Microfinance can be a powerful tool for giving the poor more economic options. However, the very poor need more than microfinance to address the causes and conditions of their poverty. Ideally, they would have access to a coordinated combination of microfinance and other development services to improve business, income and assets, health, nutrition, family planning, education of children, social support networks, and so on.

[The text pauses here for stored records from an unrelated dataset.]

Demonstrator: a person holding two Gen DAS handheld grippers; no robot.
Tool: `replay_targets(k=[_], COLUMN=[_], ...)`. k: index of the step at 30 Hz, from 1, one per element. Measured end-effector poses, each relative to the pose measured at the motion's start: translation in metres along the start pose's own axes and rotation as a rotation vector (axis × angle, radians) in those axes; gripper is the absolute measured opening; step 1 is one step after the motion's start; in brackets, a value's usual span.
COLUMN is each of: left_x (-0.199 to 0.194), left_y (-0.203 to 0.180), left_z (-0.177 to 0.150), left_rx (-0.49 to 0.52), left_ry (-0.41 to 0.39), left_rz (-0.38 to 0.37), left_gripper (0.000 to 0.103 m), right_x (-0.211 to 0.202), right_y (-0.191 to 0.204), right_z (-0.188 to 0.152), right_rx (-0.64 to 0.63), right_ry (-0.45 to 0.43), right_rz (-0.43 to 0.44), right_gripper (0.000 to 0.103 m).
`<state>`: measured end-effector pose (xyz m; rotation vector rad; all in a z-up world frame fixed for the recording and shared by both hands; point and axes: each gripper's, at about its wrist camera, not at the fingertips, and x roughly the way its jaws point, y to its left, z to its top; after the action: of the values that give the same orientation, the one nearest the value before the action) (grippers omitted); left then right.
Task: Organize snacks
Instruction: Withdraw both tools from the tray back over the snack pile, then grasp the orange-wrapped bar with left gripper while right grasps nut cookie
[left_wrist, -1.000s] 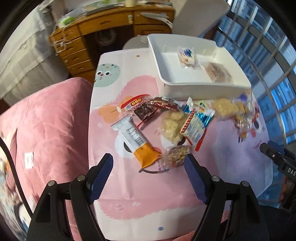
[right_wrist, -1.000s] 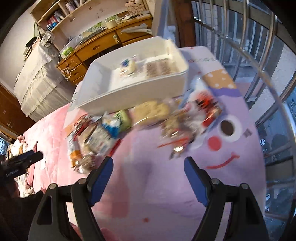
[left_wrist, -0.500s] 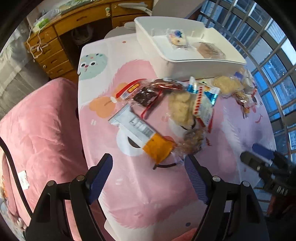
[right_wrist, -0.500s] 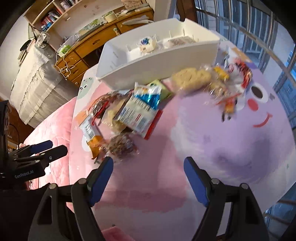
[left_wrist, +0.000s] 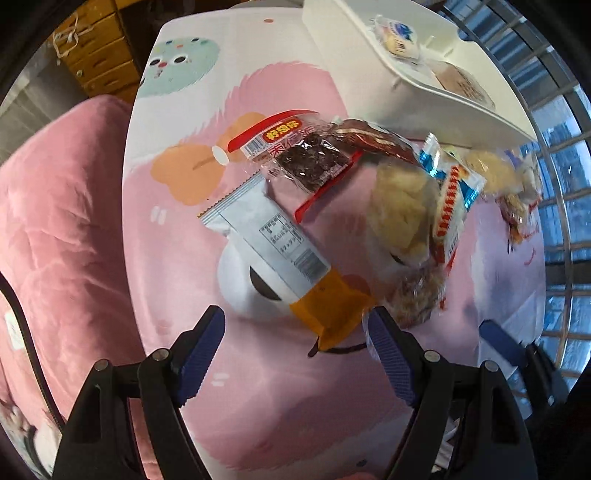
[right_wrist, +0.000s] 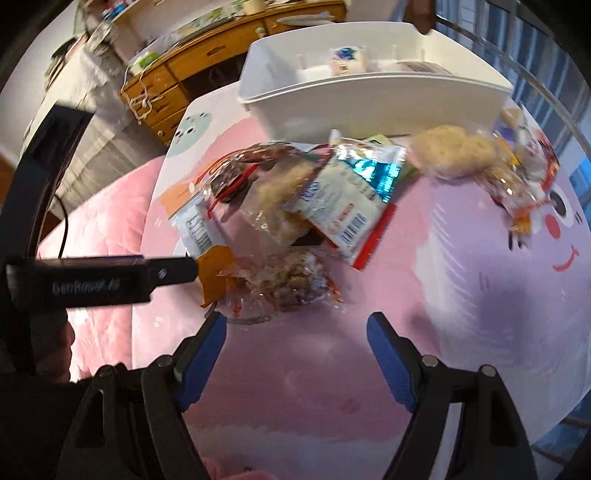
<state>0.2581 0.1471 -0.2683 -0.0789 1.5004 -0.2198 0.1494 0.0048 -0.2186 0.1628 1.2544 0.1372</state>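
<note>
A heap of wrapped snacks lies on the pink cartoon tablecloth (left_wrist: 258, 387). A silver and orange bar wrapper (left_wrist: 284, 258) points toward my left gripper (left_wrist: 295, 332), which is open just above its orange end. A clear pack of brown nutty pieces (right_wrist: 291, 280) lies just ahead of my open right gripper (right_wrist: 295, 332), nothing between its fingers. A blue and white pack (right_wrist: 351, 199), a dark fruit pack (left_wrist: 310, 158) and pale puffed cakes (right_wrist: 454, 151) lie further on. The white tray (right_wrist: 369, 99) behind them holds two wrapped snacks.
A pink blanket (left_wrist: 55, 221) lies left of the table. A wooden desk with drawers (right_wrist: 184, 74) stands behind it. Window bars (left_wrist: 565, 184) run along the right side. The left gripper's body (right_wrist: 99, 280) crosses the right wrist view at the left.
Both grippers have come down and closer to the snack heap, jaws unchanged. The right one has swung left from the purple face side toward the nutty pack.
</note>
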Motion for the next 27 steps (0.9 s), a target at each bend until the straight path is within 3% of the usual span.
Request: replay_targets(k=[14, 22, 25, 27], left_x=[0.029, 0.037, 0.035, 0.034], left_y=[0.017, 0.021, 0.022, 0.025], left_z=[0.019, 0.027, 0.025, 0.025], left_rx=[-0.134, -0.166, -0.185, -0.199], left_ry=[-0.001, 0.005, -0.002, -0.006], left_rz=[-0.04, -0.023, -0.007, -0.018], left_gripper=[0.079, 0.066, 0.06, 0.049], right_x=[0.027, 0.048, 0.053, 0.054], right_y=[-0.001, 0.0, 0.003, 0.005], right_z=[0.007, 0.019, 0.023, 0.024], right_rx=[-0.032, -0.055, -0.078, -0.09], right_ry=[-0.023, 0.005, 0.021, 0.026], right_rz=[-0.034, -0.031, -0.017, -0.011], right_gripper=[0.079, 0.077, 0.069, 0.064])
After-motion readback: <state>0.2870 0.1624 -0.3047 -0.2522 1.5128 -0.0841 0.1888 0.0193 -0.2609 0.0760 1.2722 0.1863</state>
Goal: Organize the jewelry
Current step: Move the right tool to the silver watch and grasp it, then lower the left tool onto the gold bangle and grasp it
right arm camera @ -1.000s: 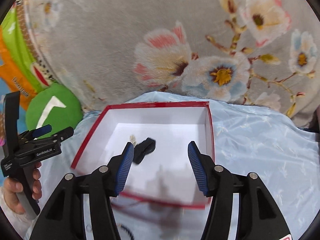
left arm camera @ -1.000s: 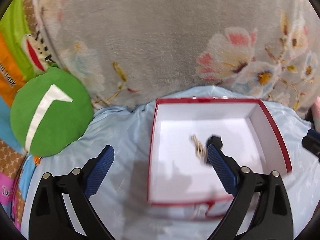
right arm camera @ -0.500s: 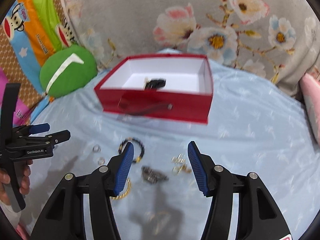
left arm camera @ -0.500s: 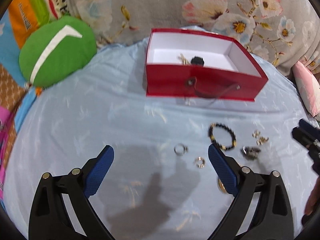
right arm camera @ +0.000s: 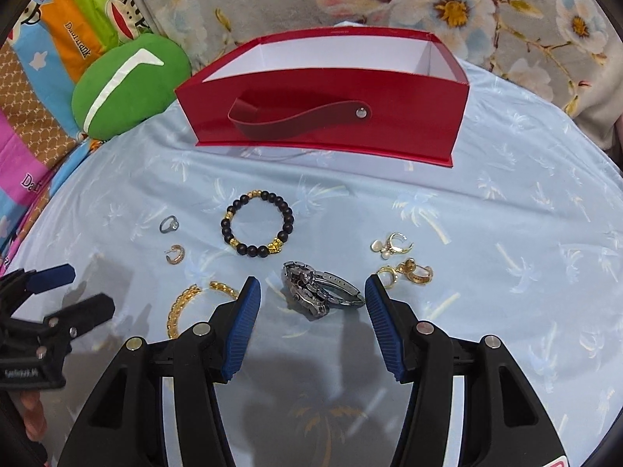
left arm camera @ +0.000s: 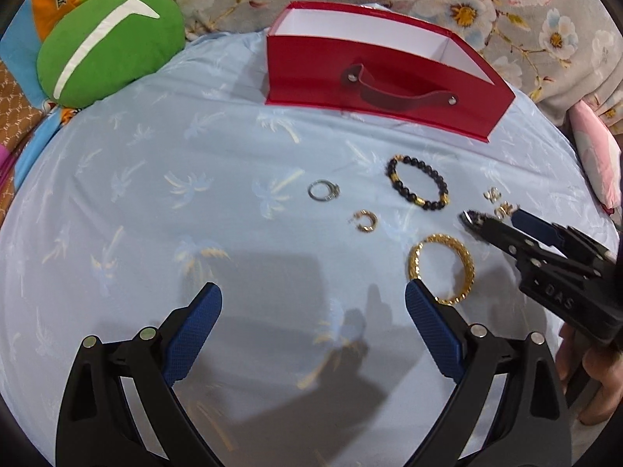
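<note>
Jewelry lies on a light blue cloth in front of a red box point(right arm camera: 323, 116) point(left arm camera: 381, 81). A steel watch point(right arm camera: 319, 292) sits just ahead of my right gripper point(right arm camera: 311, 292), between its open fingers, untouched. Around it lie a black bead bracelet point(right arm camera: 257, 229) point(left arm camera: 418, 186), a gold chain bracelet point(right arm camera: 183, 303) point(left arm camera: 442, 268), a silver ring point(right arm camera: 169, 224) point(left arm camera: 323, 190), a gold hoop earring point(right arm camera: 175, 253) point(left arm camera: 364, 222) and more gold earrings point(right arm camera: 405, 260). My left gripper point(left arm camera: 311, 303) hangs open and empty above bare cloth, the gold chain bracelet at its right fingertip.
A green round cushion point(left arm camera: 105, 43) point(right arm camera: 128, 81) lies at the far left beside colourful cartoon fabric. A grey flowered blanket point(right arm camera: 428, 0) rises behind the box. A pink pillow point(left arm camera: 599, 163) sits at the right edge. A hand point(left arm camera: 595, 385) holds the right gripper.
Both grippers pulled back from above the red box and came down toward the cloth. The jewelry in front of the box came into view, and the watch now lies between the right fingers.
</note>
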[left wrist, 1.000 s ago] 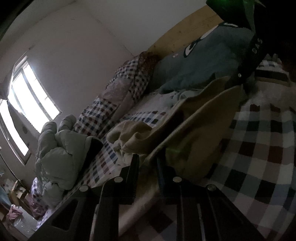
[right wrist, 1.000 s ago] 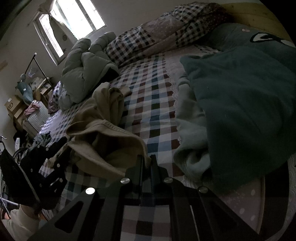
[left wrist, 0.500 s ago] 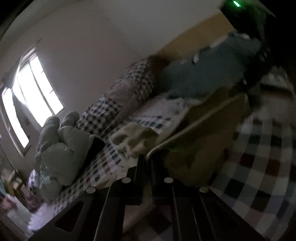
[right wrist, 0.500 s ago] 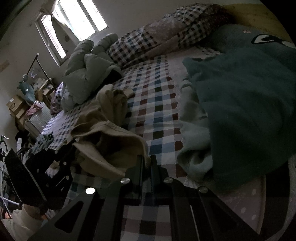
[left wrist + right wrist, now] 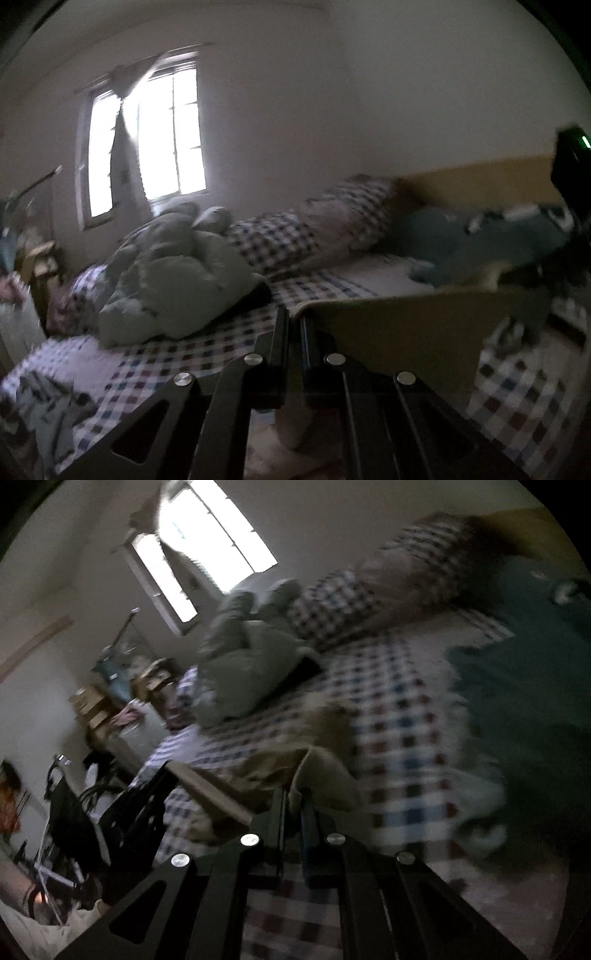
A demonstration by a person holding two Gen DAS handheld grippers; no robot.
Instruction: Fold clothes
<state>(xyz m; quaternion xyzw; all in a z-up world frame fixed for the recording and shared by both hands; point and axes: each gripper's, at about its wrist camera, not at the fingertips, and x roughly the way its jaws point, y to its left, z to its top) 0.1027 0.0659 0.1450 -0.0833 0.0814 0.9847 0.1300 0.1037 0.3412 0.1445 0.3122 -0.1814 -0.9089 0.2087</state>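
Both grippers clamped on the tan garment (image 5: pixel 406 325), one corner each: left gripper (image 5: pixel 293 328) pinching the near end of a straight edge that runs toward 3 o'clock, right gripper (image 5: pixel 293 805) nipping a bunched fold. Edge drawn taut between the two and raised off the checked bedsheet (image 5: pixel 207 343), judged so as to spread the cloth flat ahead of a fold. Remainder of garment trailing on the bed at 11 o'clock of the right jaws. Grey-green puffy jacket (image 5: pixel 173 273) lying well apart near the window (image 5: pixel 162 140), untouched. No brand, label or writing legible; frames heavily blurred.
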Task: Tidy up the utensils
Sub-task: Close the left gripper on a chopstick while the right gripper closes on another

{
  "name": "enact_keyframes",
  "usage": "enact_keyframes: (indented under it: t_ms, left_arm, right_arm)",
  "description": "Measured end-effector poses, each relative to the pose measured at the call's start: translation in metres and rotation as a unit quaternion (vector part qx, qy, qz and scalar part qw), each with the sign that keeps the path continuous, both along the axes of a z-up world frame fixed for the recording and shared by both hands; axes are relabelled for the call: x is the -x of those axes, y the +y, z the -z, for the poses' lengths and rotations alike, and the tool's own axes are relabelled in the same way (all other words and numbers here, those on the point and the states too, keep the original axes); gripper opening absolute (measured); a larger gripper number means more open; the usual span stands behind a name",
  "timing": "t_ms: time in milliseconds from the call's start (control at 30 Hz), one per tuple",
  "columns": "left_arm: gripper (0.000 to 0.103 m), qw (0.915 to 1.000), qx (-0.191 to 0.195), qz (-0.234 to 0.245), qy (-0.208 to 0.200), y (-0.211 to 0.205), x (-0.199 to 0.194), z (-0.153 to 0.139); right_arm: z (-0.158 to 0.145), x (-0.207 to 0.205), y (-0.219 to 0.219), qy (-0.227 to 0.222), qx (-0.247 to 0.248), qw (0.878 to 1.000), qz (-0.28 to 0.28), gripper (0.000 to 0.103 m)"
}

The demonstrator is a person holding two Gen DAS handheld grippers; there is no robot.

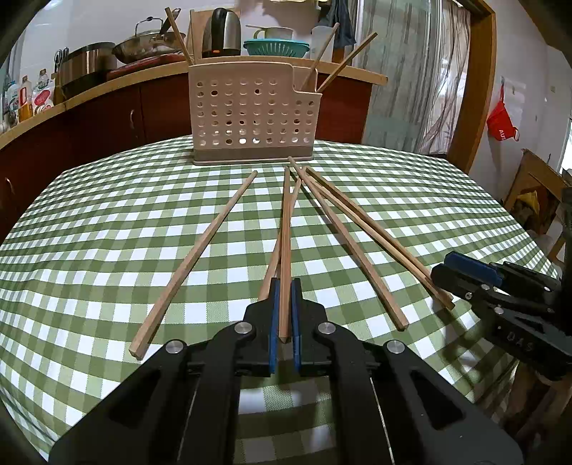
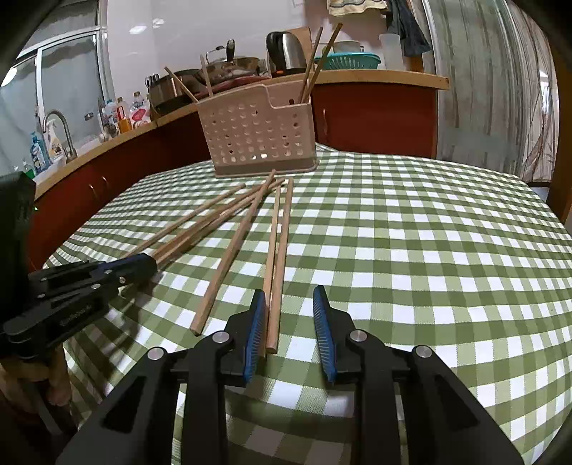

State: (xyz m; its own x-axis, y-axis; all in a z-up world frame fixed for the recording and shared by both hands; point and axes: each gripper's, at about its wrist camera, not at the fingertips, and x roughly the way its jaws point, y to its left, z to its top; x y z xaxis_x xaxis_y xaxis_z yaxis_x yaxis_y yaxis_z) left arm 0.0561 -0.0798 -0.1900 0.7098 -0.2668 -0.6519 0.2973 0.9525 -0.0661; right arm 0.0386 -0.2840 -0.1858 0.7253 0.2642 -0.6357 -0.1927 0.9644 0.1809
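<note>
Several wooden chopsticks lie fanned out on the green checked tablecloth, in front of a beige perforated holder that has a few chopsticks standing in it. My left gripper is shut on one chopstick near its thick end, low over the cloth. My right gripper straddles the near ends of a side-by-side pair of chopsticks. Its left pad is right beside them, its right pad stands clear, and the jaws are open.
A wooden counter behind the table holds a kettle, pots, a teal colander and bottles, with a sink tap at the left. A red bag hangs at the right. The table edge drops off close below both grippers.
</note>
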Motion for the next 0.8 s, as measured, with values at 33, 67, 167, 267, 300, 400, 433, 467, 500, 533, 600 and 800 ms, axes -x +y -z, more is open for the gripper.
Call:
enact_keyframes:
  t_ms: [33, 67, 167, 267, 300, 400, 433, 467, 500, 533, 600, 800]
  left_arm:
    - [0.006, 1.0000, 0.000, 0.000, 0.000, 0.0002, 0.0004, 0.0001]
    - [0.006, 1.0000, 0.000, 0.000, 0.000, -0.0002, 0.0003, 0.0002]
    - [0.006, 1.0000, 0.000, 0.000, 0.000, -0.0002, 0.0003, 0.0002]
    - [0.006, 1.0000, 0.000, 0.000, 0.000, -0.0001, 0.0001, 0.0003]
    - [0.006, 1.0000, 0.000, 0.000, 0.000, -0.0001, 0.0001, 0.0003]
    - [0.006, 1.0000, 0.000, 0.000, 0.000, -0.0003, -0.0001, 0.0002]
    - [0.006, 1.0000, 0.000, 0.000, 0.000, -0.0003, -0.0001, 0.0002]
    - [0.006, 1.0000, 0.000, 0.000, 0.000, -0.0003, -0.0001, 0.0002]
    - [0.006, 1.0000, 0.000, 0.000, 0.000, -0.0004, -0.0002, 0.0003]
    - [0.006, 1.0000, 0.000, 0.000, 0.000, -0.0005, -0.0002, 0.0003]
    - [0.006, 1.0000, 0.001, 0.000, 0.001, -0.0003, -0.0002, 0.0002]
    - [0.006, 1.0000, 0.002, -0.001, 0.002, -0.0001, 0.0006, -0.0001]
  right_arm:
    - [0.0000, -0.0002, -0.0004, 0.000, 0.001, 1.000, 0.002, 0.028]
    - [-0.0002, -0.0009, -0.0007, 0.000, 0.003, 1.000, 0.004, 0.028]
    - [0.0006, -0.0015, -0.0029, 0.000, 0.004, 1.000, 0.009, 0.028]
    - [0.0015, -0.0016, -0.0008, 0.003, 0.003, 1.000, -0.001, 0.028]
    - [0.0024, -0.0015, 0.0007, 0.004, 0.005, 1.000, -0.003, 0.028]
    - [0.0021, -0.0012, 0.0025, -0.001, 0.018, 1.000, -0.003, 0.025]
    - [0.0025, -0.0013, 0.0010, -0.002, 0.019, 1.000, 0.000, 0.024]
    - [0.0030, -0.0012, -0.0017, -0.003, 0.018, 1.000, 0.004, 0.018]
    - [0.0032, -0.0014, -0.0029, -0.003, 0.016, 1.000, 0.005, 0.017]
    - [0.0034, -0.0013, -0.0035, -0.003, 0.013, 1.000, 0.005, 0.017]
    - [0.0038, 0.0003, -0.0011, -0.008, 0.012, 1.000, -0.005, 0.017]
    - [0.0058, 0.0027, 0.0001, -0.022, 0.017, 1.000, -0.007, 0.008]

The question is how to ensure a ‘coordinated combination’ of appropriate services, especially in rural communities and other communities where multiple services are simply unavailable. Microfinance practitioners are often motivated to provide non-financial services to their clients, because they recognize the need and hear the demand. However, the legitimate concern for sustainability, interpreted as the financial viability of the microfinance service as a business, has made practitioners very cautious about non-financial add-ons. They believe that add-ons can only be a drag on the drive for sustainability. Where other, non-financial service organizations can provide these other services for the same clients, some microfinance practitioners have fostered referrals and common points of service with their non-financial counterparts. But most microfinance institutions (MFIs) feel compelled or prefer to focus solely on the financial needs of their clients and do not attempt to meet their non-financial ones. On the other hand, group-based microfinance provides a good opportunity to provide low-cost education services needed by the poor, if only to improve their performance as microfinance clients. This is especially true for village banking and related delivery systems (for example, Grameen Bank) that bring large groups of relatively poor clients together in regular meetings. Good, non-formal adult education techniques can be used effectively at these meetings to cover a variety of topics. Examples include promoting changes in child care, personal health habits, and use of local health services, as well as improvement of business skills that enable microfinance clients to put their loans to more productive use and generate more profit and savings.